◆ Prompt: I'd like the entire listing output verbatim, apart from the pictures.

Data section Start Marker

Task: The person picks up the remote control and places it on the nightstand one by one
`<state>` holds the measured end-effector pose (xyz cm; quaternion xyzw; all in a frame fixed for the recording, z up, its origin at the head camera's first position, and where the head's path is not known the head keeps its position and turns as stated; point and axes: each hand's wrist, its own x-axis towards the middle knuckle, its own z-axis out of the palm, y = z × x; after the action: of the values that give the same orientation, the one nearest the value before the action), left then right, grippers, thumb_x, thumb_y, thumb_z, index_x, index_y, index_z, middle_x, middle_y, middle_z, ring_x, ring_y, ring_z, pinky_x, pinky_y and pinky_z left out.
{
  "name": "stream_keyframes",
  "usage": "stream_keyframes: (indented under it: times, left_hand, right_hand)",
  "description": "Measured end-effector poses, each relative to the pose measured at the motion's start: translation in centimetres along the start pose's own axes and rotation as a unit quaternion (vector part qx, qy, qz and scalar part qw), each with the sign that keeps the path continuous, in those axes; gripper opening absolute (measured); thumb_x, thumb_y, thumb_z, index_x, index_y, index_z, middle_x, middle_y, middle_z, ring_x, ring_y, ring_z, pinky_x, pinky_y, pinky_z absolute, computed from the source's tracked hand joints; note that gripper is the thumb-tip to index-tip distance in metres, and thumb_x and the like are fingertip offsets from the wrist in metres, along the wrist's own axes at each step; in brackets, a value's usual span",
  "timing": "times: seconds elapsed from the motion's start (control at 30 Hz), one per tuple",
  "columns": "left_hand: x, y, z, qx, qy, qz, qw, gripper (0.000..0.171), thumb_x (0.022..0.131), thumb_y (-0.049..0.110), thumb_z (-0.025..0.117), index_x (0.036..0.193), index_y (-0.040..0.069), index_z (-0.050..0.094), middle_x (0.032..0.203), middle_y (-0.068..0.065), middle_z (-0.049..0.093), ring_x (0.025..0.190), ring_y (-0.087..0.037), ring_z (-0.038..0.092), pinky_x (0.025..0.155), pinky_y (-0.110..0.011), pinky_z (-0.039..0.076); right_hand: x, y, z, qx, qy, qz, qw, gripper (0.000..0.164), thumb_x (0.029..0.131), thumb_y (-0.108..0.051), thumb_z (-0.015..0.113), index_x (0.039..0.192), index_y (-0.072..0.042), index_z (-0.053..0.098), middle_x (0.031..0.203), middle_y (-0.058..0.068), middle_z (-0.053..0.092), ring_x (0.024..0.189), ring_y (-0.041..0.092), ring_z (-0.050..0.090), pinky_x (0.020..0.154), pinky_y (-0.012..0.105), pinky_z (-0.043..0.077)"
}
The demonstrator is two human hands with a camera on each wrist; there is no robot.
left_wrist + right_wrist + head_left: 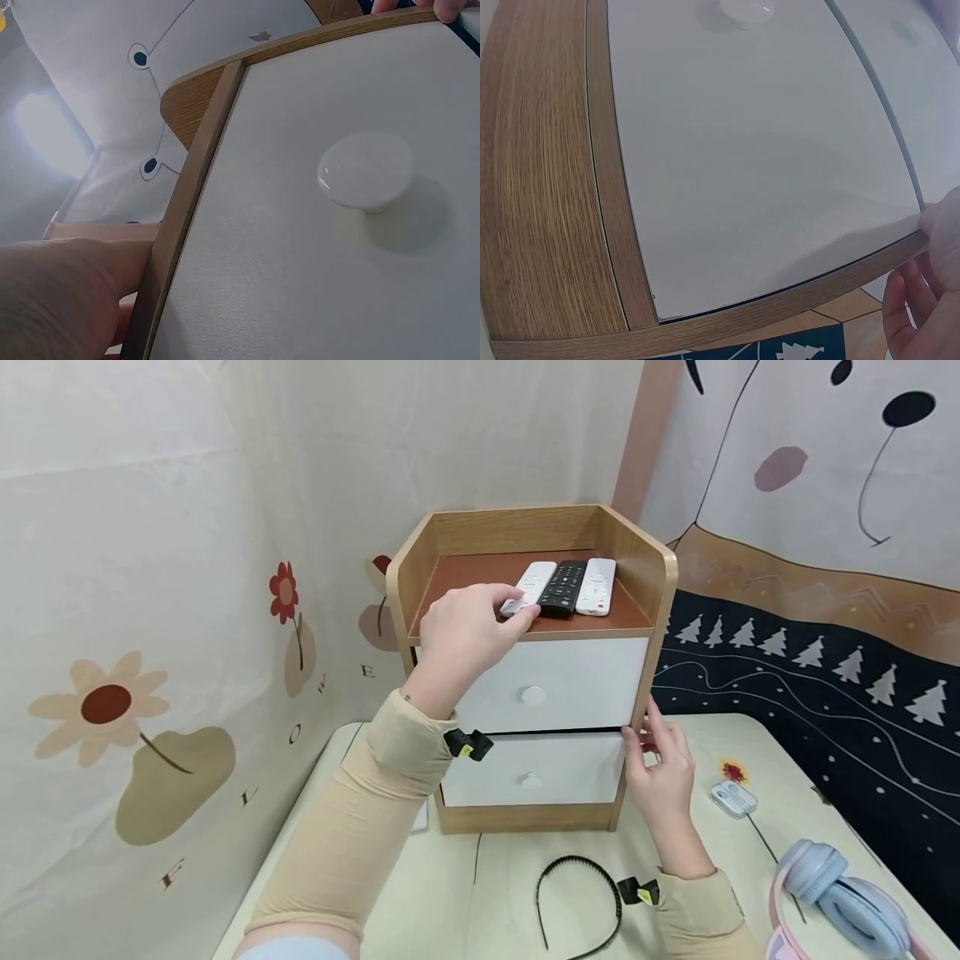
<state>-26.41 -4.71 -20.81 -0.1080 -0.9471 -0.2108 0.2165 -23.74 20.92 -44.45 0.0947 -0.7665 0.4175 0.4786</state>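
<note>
A small wooden cabinet (525, 818) has a white upper drawer (585, 681) and a white lower drawer (577, 768), both pushed in. On its brown top shelf lie a white remote control (537, 577), a black remote control (567, 582) and another white remote control (597, 585), side by side. My left hand (467, 635) pinches the near end of the leftmost white remote between thumb and fingers; the left wrist view hides that contact behind the shelf edge. My right hand (663, 772) grips the cabinet's right side, thumb at the front edge between the drawers.
A black headband (577, 860) lies on the table before the cabinet. To the right are blue-and-pink headphones (847, 893) and a small clear case (733, 798). A white object (421, 817) shows partly behind my left sleeve. Printed cloth hangs behind.
</note>
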Motion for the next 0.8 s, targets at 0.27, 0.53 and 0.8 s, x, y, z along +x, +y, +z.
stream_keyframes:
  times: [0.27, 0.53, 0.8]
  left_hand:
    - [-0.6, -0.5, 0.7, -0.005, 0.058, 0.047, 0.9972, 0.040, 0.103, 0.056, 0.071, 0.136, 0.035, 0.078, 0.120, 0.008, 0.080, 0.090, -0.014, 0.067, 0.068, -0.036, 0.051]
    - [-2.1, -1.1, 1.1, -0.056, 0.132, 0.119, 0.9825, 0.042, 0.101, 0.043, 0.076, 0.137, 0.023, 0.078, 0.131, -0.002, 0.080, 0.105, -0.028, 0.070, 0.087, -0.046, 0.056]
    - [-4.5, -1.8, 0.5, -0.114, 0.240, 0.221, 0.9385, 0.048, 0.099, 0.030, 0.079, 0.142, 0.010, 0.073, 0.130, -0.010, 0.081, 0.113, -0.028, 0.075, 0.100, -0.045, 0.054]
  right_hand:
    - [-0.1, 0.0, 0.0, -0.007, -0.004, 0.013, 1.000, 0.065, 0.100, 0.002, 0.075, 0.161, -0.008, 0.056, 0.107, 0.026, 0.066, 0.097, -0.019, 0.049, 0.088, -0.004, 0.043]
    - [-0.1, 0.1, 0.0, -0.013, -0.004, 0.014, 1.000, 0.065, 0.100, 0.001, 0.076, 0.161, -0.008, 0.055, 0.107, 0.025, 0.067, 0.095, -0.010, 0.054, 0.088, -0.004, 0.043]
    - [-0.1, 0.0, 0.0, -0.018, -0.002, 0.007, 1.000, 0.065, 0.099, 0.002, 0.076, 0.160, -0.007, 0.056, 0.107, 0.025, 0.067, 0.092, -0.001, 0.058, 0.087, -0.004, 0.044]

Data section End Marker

◆ Reply:
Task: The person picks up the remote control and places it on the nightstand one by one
`<state>` holds the measured end-effector pose (xyz cm; quaternion xyzw; all in a frame fixed for the recording, z up, its origin at the head camera's first position, and where the head's path is not known the head keeps its position and turns as stated; point and axes: each hand's wrist, its own x-axis towards the middle knuckle, its own z-axis out of the palm, y = z × x; after the action: of the values that give the same orientation, the one nearest the value before the action), left then right, grippers, thumb_x, thumb_y, thumb_z, index_x, index_y, index_z, middle_x, middle_y, middle_z, ring_x, ring_y, ring_z, pinky_x, pinky_y and pinky_z left out.
{
  "name": "stream_keyframes",
  "usage": "stream_keyframes: (indented under it: times, left_hand, right_hand)",
  "description": "Measured end-effector poses, each relative to the pose measured at the motion's start: translation in centimetres along the start pose's own axes and rotation as a unit quaternion (vector part qx, qy, qz and scalar part qw), each with the sign that keeps the path continuous, in those axes; gripper opening absolute (measured); thumb_x, thumb_y, thumb_z, index_x, index_y, index_z, middle_x, middle_y, middle_z, ring_x, ring_y, ring_z, pinky_x, pinky_y, pinky_z absolute, computed from the source's tracked hand joints; note that gripper is the thumb-tip to index-tip distance in metres, and thumb_x and the like are fingertip offsets from the wrist in metres, along the wrist's own axes at each step; in brackets, a value's usual span",
  "timing": "times: seconds elapsed from the motion's start (control at 30 Hz), one per tuple",
  "columns": "left_hand: x, y, z, qx, qy, qz, qw, gripper (0.000..0.171), thumb_x (0.022..0.131), thumb_y (-0.049..0.110), thumb_z (-0.025..0.117), index_x (0.036..0.193), index_y (-0.040..0.069), index_z (-0.050..0.094), middle_x (0.032..0.203), middle_y (-0.068..0.065), middle_z (-0.049..0.093), ring_x (0.025..0.190), ring_y (-0.087..0.037), ring_z (-0.038..0.092), pinky_x (0.025..0.155), pinky_y (-0.110..0.011), pinky_z (-0.039..0.076); right_hand: x, y, z, qx, qy, qz, qw, gripper (0.000..0.164), thumb_x (0.029..0.131), thumb_y (-0.108..0.051), thumb_z (-0.015..0.113), index_x (0.039..0.192), index_y (-0.072..0.042), index_z (-0.053..0.098), middle_x (0.031..0.203), middle_y (-0.058..0.068), middle_z (-0.053..0.092), ring_x (0.024..0.189), ring_y (-0.041..0.092), ring_z (-0.050..0.090), pinky_x (0.020..0.154), pinky_y (-0.012..0.105), pinky_z (-0.043..0.077)"
}
The demonstrator is two human hands with a camera on each wrist; there is no robot.
left_wrist + right_wrist + head_left: 
<state>-26.41 -4.71 -20.81 -0.1080 -0.9471 -0.2108 0.2165 -23.74 20.92 -44.45 0.0947 -0.7665 0.4175 0.4786</state>
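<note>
A small wooden cabinet (525, 818) has a white upper drawer (585, 681) and a white lower drawer (577, 768), both pushed in. On its brown top shelf lie a white remote control (537, 577), a black remote control (567, 582) and another white remote control (597, 585), side by side. My left hand (467, 635) pinches the near end of the leftmost white remote between thumb and fingers; the left wrist view hides that contact behind the shelf edge. My right hand (663, 772) grips the cabinet's right side, thumb at the front edge between the drawers.
A black headband (577, 860) lies on the table before the cabinet. To the right are blue-and-pink headphones (847, 893) and a small clear case (733, 798). A white object (421, 817) shows partly behind my left sleeve. Printed cloth hangs behind.
</note>
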Motion for the next 0.8 s, targets at 0.27, 0.53 and 0.8 s, x, y, z along +x, +y, +z.
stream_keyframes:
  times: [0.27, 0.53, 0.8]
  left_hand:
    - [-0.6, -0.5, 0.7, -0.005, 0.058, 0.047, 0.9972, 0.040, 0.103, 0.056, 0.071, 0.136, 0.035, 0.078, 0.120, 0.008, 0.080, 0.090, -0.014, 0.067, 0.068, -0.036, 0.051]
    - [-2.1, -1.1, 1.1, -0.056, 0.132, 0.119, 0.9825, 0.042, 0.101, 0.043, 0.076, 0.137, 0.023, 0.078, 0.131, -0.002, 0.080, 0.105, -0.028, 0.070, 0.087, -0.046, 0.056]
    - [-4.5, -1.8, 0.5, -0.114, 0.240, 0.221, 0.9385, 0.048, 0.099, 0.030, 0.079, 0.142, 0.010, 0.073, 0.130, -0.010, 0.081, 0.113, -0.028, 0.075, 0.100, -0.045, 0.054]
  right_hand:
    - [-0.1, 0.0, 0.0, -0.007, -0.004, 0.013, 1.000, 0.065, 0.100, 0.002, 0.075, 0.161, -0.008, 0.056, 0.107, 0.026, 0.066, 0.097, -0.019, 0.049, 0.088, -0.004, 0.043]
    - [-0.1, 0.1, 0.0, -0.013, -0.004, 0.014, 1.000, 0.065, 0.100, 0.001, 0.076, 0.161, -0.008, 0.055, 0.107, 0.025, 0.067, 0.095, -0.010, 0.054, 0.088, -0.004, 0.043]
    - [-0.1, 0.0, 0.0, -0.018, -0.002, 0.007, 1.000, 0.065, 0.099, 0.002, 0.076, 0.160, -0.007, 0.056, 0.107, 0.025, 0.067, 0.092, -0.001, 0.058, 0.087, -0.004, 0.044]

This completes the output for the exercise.